Wife consults de recipe book ag'in an' decides we needs garlic. Seems we needs 18 complete bulbs of de pungent li'l white crottles, so it's off to de shop for de obedient husbin'. I gets back an' de bulbs gets pulled apart into single bits an' dropped in de blender. I t'ink a whole packet o' rice vermichelli (a real big one) got dropped in de mix while I was away at de shop, but it it might have bin mo' dan dat. De end result did not matter. Everyt'ing went into de mixin' bowl.
After another consultation wit' Doctor cookbook, wife gets out de calculator and starts tappin' away on de keypad. She comes up wit' a number that suits her and goes to de salt cellar armed wit' a dessertspoon and de mixin' bowl.
A bit about dat salt cellar; it is loaded wit' cookin' salt, which has at least twice de poten-see of table salt. You uses de cookin' salt to salt de water dat vegies gets boiled in, and you pours away de salt water at de end of de cookin'. Table salt is not too strong so you can eat it wit' de food.
Wife measures out 15 heaped dessertspoons of cookin' salt into de mixin' bowl!
An' she mixes it all up real well, an' I get to put it into de casings. We has got us about 13 lbs of Thai po'k sausage. Wife wuz practically droolin', but sez we gotta wait a day for it to cure, or somethin'. I didn't know it had anyt'ing wrong wit' it so why did it need a cure?

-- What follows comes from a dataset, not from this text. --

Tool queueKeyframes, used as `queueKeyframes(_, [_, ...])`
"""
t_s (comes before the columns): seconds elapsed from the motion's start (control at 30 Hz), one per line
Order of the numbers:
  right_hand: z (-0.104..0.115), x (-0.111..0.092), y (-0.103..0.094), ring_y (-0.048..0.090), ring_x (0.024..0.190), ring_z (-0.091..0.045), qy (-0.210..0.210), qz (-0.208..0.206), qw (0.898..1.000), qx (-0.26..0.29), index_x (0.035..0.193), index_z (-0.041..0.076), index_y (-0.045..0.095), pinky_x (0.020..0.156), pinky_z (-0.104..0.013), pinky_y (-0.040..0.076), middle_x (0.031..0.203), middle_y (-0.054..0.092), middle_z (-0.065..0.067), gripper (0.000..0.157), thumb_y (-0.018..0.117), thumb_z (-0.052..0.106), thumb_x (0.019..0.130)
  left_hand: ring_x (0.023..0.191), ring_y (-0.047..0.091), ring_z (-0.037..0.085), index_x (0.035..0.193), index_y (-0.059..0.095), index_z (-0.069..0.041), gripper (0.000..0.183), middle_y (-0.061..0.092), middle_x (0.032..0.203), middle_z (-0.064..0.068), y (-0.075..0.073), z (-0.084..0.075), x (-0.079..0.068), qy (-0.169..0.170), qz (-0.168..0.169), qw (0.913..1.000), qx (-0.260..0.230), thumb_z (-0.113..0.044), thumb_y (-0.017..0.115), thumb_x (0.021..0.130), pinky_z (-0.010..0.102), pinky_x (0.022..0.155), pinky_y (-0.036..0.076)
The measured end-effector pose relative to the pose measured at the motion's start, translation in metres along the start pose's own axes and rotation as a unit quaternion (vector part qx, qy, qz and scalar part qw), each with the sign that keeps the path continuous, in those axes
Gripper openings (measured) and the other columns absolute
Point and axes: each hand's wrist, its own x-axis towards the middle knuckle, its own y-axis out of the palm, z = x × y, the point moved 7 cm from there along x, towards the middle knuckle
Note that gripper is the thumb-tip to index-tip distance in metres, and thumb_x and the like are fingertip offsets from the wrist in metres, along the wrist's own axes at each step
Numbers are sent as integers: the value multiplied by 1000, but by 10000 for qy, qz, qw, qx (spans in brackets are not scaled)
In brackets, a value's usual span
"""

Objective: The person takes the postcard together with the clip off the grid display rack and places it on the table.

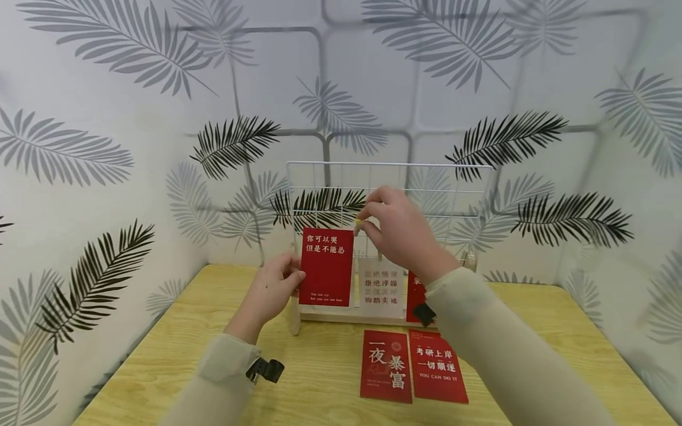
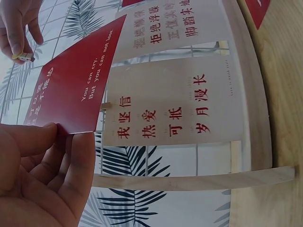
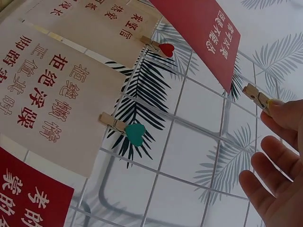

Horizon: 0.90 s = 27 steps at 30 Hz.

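My left hand [image 1: 274,287] pinches a red card [image 1: 326,269] with white lettering by its left edge, thumb in front. The card is held up before a white wire grid [image 1: 383,164]. In my right hand [image 1: 396,228], thumb and finger pinch a small wooden clothespin [image 3: 257,98] with a bit of yellow on it, just off the card's upper right corner. Behind the red card, a pale card [image 2: 165,101] hangs from a clothespin with a red heart [image 3: 166,50]. Beside it, another pale card [image 3: 52,101] hangs from a clothespin with a teal heart [image 3: 135,134].
The grid stands in a wooden base [image 1: 351,316] on a yellow wood-grain table [image 1: 224,361]. Another red card [image 1: 414,296] on the rack is partly hidden by my right arm. Two red cards, one [image 1: 386,367] left of the other [image 1: 438,367], lie in front of the base.
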Motion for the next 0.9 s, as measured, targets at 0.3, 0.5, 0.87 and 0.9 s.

For de 2 nam dishes, wife mixes "nam powder" an' a few other t'ings in with the 2 dif'rent breeds o' meat; she cuts up de boiled pig skin wit' kitchen sizzz... - seckato... - shears into bits about 1/16th of an inch by mebbe one inch, an' dat goes in de po'k, and we roll it up in 3-and-a-half-ounce portions in cling-wrap. We gotta let dem "ferment" for 36 hours before dey go into de cooler sez de wife. OK, maybe same as de cure fo' de sausages.
Next day wife cooks up a mess o' po'k sausages an' proudly serves up lunch to me. I gotta confess I wuz kinda curious to check out dem po'k sausages, and dat wuz de t'ings I cut first. Looked OK. Smell wuz OK. So I bites. A few chews later, I wuz glad I had bit small.

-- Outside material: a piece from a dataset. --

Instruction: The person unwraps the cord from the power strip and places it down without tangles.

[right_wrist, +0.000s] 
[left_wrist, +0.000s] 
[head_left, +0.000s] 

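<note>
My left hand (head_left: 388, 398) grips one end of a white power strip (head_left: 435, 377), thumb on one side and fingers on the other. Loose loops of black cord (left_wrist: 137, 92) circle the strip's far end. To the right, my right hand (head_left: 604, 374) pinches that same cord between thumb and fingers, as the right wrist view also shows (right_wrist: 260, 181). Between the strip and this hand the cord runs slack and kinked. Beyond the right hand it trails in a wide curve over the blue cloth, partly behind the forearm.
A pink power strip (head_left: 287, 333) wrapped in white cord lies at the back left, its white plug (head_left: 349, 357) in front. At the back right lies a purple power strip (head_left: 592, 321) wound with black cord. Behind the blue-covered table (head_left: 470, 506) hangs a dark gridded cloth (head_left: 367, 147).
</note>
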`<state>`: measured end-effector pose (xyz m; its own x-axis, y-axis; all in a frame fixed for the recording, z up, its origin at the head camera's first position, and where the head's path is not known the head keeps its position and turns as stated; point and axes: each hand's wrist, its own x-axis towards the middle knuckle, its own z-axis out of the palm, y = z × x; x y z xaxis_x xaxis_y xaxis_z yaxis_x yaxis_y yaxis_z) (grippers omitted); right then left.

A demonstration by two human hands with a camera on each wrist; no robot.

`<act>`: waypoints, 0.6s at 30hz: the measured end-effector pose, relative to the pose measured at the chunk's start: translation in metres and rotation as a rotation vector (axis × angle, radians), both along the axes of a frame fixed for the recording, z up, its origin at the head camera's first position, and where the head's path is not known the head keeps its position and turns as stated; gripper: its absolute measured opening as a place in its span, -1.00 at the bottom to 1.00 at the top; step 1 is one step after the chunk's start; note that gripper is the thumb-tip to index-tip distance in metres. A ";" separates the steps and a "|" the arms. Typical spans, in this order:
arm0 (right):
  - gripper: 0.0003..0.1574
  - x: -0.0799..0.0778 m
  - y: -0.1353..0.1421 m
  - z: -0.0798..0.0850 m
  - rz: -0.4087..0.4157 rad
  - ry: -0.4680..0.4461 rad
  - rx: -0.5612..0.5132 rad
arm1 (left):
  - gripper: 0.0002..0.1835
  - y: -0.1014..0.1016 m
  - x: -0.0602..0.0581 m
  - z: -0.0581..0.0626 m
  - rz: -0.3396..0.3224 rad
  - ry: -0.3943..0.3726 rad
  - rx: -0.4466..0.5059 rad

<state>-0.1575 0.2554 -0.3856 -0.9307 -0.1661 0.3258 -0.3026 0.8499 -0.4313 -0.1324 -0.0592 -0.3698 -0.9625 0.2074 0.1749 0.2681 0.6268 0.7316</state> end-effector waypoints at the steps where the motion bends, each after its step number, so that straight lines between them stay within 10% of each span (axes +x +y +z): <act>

Dem sausages wuz saltier than Lot's wife's asshole. An' if dat reference escapes yo', look in de bible for the story of the destruction of Sodomy and Gonorrhoea. Lot got told that he wuz de only righteous man in de 2 cities of sin, an' he should take his family, leave de sinful cities, an' not look back. Accordin' to de bible, dey got out, but Lot's wife looked back, and she wuz instantly transformed into a pillar o' salt.
Wife says dey will be OK if smothered in tomato ketchup. So she smothers, she tastes, an' she decides de ketchup ain't enough.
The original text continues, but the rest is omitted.